I have set this up as one port because the vast majority of people are only using one port so it keeps it simple, but you can change the line for more ports.

_(EDIT, I see that you already figured this out. )_



KeithRamsey said:


> (Incidentally, when I use both this ArtAlignGui script and your Channelizer script at the same time, the Channelizer can and should go above the ArtAlignGui, script, right? (so that it provides the right channels for the ArtAlignGui script?))



yes


----------



## KeithRamsey (Mar 9, 2022)

Dewdman42 said:


> It is by that way on purpose, but you can easily change it to more ports if you want. You need to edit the line near the top of the script that says
> 
> 
> 
> ...


Aha, awesome. Thanks again!


----------



## KeithRamsey (Mar 11, 2022)

Hi @Dewdman42 - I was wondering if you might consider adding a mode to this script that also moves forward note offs (and perhaps CC data)? I understand that in theory, the only part we want to modify is the initial attack-- but in practice, when you have a lot of repeated notes, it creates some weird issues if the ends of the note offs stay in the same place (overlapping notes and such.) It'd be nice to have a mode that just emulates the standard negative track delay (but on the channel by channel basis that your script offers.)

just a thought after playing around with your script for the afternoon! Thanks!


----------



## Dewdman42 (Mar 11, 2022)

At least one of the scripts had a mode for that called simple mode.

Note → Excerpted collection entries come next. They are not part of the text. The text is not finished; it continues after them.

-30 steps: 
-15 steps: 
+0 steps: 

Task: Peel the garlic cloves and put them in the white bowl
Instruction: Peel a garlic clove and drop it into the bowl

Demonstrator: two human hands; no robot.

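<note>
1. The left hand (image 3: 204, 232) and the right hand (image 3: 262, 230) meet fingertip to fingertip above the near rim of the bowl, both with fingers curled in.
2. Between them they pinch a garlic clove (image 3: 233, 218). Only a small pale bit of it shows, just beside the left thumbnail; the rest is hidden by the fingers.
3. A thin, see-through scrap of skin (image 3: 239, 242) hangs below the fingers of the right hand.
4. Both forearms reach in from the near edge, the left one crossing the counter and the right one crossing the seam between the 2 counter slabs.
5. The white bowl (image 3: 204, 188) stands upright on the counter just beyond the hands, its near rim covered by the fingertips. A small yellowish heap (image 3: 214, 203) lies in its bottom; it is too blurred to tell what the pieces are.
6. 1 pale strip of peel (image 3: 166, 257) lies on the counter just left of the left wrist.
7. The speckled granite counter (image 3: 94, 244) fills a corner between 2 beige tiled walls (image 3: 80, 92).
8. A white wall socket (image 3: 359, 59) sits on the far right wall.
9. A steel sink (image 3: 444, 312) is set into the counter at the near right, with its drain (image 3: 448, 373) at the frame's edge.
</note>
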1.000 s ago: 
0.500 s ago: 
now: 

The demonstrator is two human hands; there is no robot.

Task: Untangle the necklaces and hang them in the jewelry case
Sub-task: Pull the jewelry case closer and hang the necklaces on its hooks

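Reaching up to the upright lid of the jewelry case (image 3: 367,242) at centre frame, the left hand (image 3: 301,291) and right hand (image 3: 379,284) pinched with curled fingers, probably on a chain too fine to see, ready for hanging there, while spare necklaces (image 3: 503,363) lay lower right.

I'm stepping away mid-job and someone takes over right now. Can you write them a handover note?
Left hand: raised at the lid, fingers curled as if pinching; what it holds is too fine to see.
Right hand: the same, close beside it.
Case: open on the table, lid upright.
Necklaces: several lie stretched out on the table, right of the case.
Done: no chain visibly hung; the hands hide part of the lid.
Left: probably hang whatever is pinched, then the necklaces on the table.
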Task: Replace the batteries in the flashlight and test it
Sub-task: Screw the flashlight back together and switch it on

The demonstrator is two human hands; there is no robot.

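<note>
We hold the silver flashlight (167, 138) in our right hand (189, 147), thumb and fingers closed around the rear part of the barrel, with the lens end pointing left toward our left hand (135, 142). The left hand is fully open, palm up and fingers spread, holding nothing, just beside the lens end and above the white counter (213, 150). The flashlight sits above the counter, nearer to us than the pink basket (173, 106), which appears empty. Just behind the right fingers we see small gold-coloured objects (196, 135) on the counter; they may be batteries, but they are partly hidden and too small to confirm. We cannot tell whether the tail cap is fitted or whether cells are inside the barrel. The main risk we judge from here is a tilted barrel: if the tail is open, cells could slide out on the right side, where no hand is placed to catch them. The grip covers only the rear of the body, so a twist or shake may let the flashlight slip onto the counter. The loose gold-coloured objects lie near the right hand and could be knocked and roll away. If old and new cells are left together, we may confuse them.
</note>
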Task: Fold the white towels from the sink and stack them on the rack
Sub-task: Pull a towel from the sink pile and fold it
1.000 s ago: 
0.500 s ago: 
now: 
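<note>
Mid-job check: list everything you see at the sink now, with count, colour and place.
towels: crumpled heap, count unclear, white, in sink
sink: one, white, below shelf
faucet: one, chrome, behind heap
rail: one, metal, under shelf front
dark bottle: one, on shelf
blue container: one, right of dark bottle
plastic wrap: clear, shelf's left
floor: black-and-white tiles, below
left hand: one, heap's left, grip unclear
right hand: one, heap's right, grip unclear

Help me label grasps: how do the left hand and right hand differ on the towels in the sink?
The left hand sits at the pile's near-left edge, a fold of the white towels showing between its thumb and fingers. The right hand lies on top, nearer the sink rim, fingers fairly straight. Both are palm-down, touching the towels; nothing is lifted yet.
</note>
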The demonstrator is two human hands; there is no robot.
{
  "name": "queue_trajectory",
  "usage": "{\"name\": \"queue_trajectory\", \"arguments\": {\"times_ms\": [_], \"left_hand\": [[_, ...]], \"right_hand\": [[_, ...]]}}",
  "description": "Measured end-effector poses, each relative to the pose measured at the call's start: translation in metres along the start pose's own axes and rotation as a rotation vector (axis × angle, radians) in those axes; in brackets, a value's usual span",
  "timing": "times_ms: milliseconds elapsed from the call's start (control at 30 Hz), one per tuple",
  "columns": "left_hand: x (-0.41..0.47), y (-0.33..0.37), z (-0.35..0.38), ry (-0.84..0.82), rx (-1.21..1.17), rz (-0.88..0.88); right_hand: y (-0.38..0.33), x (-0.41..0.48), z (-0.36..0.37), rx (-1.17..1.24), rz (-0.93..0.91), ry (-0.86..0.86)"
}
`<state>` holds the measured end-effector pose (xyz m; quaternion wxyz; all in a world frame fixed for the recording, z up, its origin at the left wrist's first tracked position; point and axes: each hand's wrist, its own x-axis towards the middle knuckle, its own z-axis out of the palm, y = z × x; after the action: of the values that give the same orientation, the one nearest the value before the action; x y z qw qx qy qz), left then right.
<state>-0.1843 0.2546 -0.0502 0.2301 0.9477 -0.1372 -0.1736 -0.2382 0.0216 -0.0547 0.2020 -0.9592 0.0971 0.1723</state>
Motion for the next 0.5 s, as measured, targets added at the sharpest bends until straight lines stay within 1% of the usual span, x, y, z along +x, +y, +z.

I’ll look tonight, which script are you using ?


----------



## Dewdman42 (Mar 11, 2022)

The dilemma there is that your notes will be ending early in some cases but on the other hand I hear you without that you can end up with legato where you didn’t want legato or if the instrument is monophonic could be problematic. Really we should make sure it’s automatable so that you can switch that mode on the fly


----------



## KeithRamsey (Mar 11, 2022)

Dewdman42 said:


> At least one of the scripts had a mode for that called simple mode. I’ll look tonight, which script are you using ?


ArtAlignGui


----------



## KeithRamsey (Mar 11, 2022)

Dewdman42 said:


> At least one of the scripts had a mode for that called simple mode. I’ll look tonight, which script are you using ?


I see that simple correction mode, but I didn’t realize that that’s what it does! Does it send note offs as well as midi cc?


----------



## KeithRamsey (Mar 11, 2022)

Just playing around with it, and I can see that it does!  This is great. Thank you!!! 


KeithRamsey said:


> I see that simple correction mode, but I didn’t realize that that’s what it does! Does it send note offs as well as midi cc?


----------



## Dewdman42 (Mar 11, 2022)

docs are here: https://gitlab.com/dewdman42/artalign/-/wikis/ArtAlignGui.js


----------



## Dewdman42 (Mar 11, 2022)

I should probably change the name of that checkbox so that its more obvious.

Note that the simple correction mode checkbox can be automated in an automation lane in case you want to switch back and forth dynamically. With simple correction mode, all your notes will be ending their sustain earlier then they appear on the piano roll. Lots of times it doesn't matter for shorts, etc.. But for sustained sounds..then it might matter.

The only reason to really have the notes terminate early is to avoid accidentally getting legato overlaps. what kinds of problems were you having with notes not being ended early?


----------



## KeithRamsey (Mar 11, 2022)

Dewdman42 said:


> docs are here: https://gitlab.com/dewdman42/artalign/-/wikis/ArtAlignGui.js


thanks


----------



## KeithRamsey (Mar 12, 2022)

Dewdman42 said:


> I should probably change the name of that checkbox so that its more obvious.
> 
> Note that the simple correction mode checkbox can be automated in an automation lane in case you want to switch back and forth dynamically. With simple correction mode, all your notes will be ending their sustain earlier then they appear on the piano roll. Lots of times it doesn't matter for shorts, etc.. But for sustained sounds..then it might matter.
> 
> The only reason to really have the notes terminate early is to avoid accidentally getting legato overlaps. what kinds of problems were you having with notes not being ended early?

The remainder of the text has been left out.